An Enhanced Polar Lights Optimization Algorithm with Symmetry Mechanisms for Global Optimization and Its Application to Wind Power Forecasting
Xinxing Hou, Yanwen Li, Zhenzhong Liu
Abstract
Optimization problems in high-dimensional, nonlinear, and multimodal scenarios remain challenging for conventional methods. Although metaheuristic algorithms have shown strong adaptability, many still suffer from premature convergence, inefficient boundary handling, insufficient population diversity, and a lack of effective symmetry exploitation in the search space.
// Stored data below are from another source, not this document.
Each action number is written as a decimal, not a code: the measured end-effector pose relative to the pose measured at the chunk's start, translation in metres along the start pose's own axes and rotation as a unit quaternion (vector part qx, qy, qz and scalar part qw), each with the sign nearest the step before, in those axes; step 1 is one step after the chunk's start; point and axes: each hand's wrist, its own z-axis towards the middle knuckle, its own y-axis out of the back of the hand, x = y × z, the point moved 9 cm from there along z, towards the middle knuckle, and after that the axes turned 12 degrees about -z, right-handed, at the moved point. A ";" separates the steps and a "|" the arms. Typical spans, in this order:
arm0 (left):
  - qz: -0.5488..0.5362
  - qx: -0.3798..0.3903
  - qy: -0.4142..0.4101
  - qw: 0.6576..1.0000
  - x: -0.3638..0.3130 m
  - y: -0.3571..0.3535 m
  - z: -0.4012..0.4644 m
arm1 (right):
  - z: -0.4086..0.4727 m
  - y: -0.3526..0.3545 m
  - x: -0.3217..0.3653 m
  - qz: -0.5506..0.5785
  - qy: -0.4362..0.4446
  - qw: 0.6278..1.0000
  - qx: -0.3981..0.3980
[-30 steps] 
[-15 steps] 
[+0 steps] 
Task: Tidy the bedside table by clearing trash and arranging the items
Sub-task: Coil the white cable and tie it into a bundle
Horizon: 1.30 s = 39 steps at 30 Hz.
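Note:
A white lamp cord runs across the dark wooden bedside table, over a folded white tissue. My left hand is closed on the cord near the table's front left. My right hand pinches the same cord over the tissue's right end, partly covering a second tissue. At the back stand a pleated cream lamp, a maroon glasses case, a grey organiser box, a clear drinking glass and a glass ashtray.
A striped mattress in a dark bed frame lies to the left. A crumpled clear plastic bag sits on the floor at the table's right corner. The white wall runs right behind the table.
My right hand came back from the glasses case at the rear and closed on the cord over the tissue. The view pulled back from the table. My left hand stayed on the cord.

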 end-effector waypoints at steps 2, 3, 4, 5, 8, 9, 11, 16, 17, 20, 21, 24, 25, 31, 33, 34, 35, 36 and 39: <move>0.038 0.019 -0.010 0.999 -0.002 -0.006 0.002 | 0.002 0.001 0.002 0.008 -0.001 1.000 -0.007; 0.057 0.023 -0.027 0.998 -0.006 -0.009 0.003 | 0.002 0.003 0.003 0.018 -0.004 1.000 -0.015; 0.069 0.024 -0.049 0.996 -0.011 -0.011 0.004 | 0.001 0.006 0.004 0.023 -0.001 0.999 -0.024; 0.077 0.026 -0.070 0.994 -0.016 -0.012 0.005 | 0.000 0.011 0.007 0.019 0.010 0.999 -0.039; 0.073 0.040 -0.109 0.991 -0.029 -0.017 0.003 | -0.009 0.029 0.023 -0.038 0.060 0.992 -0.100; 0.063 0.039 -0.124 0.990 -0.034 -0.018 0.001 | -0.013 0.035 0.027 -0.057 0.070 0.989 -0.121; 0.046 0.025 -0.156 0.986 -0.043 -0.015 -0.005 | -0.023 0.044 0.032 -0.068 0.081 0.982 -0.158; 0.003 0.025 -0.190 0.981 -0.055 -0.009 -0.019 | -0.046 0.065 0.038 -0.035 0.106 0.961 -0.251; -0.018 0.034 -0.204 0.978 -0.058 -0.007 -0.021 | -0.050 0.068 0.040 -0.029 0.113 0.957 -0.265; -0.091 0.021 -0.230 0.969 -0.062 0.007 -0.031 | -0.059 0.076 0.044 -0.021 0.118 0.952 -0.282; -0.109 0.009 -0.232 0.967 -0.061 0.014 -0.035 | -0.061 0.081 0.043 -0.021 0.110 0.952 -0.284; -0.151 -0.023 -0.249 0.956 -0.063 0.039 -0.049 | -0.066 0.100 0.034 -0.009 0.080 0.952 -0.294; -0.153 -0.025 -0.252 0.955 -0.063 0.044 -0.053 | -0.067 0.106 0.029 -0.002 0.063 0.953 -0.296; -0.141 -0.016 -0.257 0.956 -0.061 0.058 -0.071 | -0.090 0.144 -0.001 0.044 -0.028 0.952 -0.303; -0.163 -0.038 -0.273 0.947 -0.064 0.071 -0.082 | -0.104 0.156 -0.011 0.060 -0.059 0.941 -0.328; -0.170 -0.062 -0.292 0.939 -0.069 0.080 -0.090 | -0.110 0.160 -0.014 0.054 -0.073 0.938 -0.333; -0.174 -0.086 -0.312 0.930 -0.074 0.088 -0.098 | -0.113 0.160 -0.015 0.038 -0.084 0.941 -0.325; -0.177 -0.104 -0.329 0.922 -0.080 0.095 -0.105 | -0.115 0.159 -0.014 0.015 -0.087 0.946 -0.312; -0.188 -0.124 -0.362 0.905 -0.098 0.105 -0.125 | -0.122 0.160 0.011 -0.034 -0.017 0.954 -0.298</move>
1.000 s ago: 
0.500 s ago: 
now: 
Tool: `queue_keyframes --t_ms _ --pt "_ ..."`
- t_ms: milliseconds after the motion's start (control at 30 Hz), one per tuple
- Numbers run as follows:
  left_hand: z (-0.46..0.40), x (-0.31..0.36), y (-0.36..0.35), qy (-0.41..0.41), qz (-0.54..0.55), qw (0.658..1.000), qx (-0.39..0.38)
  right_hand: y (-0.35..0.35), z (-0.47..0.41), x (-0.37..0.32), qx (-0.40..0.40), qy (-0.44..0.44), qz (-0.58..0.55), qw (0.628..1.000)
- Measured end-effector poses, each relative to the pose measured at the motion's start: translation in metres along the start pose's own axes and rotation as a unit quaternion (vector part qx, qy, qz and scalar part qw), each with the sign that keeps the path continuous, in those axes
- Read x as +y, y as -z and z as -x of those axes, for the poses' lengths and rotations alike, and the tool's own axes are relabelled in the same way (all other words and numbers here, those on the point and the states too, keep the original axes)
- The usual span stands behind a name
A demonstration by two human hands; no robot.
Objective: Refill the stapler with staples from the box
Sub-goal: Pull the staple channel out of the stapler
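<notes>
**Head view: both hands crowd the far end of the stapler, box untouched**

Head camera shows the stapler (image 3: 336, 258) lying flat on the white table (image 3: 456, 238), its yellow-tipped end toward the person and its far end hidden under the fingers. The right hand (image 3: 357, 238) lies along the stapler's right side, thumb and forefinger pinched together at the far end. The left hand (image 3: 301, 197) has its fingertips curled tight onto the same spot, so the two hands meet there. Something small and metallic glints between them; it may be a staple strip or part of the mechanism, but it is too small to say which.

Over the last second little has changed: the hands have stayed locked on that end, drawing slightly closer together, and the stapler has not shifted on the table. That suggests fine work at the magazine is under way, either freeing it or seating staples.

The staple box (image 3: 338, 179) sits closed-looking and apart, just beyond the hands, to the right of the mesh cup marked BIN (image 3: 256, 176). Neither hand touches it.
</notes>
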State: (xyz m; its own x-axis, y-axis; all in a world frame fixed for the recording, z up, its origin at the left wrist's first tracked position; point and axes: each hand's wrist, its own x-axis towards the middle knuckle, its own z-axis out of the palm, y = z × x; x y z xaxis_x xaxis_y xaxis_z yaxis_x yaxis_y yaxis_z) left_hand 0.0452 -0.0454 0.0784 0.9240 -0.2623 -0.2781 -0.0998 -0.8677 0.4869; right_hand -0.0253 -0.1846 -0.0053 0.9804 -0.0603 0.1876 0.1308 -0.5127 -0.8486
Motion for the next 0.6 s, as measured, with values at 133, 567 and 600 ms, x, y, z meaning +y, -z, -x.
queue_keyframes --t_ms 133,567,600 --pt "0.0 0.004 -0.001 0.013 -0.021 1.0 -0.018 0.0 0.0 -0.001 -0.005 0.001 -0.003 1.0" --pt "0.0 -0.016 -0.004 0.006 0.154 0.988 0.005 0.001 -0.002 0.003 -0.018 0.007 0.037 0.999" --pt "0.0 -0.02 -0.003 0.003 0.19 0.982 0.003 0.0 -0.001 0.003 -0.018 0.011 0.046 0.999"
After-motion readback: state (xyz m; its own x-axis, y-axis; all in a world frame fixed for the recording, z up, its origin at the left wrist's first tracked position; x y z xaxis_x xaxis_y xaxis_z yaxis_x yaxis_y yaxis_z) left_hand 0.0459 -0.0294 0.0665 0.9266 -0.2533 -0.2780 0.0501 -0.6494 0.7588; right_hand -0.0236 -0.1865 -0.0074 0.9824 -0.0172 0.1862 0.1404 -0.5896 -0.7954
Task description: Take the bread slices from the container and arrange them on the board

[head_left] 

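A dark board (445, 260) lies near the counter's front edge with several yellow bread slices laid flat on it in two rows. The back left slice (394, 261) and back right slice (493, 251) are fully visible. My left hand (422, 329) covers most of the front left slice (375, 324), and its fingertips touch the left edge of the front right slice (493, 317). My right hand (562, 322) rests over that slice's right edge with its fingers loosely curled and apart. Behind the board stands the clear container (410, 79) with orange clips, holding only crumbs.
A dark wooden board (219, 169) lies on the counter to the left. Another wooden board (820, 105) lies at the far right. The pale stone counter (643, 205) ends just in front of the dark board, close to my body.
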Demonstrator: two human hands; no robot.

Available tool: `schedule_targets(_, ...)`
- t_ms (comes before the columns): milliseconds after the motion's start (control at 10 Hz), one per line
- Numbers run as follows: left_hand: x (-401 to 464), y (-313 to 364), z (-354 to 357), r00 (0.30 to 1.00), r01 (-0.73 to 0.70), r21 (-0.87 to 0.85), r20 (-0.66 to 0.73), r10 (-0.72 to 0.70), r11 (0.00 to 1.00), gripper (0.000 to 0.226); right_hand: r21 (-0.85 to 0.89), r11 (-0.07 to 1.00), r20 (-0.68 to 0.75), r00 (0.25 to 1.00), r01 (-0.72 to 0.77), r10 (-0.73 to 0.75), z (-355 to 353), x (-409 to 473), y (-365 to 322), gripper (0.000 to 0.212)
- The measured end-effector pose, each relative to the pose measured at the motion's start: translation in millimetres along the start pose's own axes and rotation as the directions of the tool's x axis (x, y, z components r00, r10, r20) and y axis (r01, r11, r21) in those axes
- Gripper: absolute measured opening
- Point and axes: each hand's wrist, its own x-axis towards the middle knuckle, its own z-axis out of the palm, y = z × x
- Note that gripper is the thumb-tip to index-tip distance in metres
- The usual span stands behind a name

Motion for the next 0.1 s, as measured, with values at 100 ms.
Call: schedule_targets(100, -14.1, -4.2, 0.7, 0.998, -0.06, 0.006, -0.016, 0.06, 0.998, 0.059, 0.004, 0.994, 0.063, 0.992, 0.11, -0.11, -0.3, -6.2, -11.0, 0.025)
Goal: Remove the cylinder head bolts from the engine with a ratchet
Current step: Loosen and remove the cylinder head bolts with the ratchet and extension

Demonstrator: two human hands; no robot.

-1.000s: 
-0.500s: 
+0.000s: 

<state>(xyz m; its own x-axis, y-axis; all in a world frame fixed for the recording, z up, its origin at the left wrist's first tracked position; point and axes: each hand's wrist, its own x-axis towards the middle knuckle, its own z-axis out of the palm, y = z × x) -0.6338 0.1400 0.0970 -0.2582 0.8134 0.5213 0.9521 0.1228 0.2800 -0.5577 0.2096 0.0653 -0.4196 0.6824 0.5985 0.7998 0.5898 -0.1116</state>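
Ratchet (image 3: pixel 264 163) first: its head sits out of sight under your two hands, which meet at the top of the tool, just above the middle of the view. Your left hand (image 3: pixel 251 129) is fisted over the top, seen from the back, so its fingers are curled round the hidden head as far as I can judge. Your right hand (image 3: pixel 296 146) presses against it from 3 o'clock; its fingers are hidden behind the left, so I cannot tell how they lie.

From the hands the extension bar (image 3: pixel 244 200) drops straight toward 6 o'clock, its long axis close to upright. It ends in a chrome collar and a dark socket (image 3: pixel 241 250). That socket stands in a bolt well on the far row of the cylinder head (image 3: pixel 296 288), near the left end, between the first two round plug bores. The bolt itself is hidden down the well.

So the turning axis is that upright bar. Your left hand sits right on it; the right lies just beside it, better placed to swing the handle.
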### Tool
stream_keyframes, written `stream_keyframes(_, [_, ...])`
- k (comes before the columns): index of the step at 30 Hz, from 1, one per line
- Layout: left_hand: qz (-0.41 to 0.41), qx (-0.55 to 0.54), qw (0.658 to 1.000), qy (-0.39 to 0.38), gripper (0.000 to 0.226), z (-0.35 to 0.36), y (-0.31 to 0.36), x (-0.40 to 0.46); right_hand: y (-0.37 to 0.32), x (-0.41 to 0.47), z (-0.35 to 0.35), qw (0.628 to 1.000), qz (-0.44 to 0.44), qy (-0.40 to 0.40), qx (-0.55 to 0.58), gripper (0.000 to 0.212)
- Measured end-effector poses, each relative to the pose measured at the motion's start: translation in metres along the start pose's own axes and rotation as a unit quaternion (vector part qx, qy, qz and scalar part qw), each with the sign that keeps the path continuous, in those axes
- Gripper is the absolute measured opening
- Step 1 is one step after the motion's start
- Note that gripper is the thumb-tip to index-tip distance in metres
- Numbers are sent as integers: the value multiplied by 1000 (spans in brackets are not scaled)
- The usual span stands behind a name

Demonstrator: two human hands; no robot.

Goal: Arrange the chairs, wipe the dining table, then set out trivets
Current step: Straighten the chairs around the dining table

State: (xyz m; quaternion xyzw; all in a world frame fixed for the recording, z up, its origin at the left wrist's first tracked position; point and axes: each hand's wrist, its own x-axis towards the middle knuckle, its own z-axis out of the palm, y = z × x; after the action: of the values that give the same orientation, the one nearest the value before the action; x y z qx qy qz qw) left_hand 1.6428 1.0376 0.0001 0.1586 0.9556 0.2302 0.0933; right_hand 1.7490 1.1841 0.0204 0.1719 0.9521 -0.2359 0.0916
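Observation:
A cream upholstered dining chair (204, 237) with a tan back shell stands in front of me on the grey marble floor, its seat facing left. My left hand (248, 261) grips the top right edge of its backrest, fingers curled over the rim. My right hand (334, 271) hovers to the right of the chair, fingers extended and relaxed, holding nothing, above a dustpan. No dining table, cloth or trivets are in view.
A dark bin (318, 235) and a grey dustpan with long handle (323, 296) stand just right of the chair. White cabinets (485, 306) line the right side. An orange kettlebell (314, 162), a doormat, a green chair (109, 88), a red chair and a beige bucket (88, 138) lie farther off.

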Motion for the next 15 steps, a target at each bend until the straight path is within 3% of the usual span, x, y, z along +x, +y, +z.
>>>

To address these limitations, this paper proposes an Enhanced Polar Lights Optimization (EPLO) algorithm, which extends the recently developed Polar Lights Optimization (PLO) method by incorporating symmetry-aware optimization mechanisms. EPLO integrates three complementary strategies—an elite-guided strategy, a global-best-informed boundary control strategy, and a hybrid crossover strategy—forming a unified “Guidance–Constraint–Innovation” optimization mechanism that leverages symmetry to balance exploration and exploitation. Specifically, elite guidance improves search directionality and convergence speed, symmetry-informed boundary control enhances solution validity and stability, and hybrid crossover preserves population diversity by maintaining symmetric and diverse solution distributions. The performance of EPLO is comprehensively evaluated on the CEC2017 and CEC2022 benchmark suites and compared with nine representative metaheuristic algorithms. Statistical analyses using Wilcoxon rank-sum and Friedman tests confirm the superior convergence speed, robustness, and solution quality of EPLO. Furthermore, to demonstrate its practical applicability, EPLO is combined with a BP neural network and applied to a wind power forecasting task, where symmetry-enhanced optimization contributes to improved predictive accuracy. The results validate EPLO as an effective and robust optimization algorithm with strong potential for both benchmark problems and real-world applications.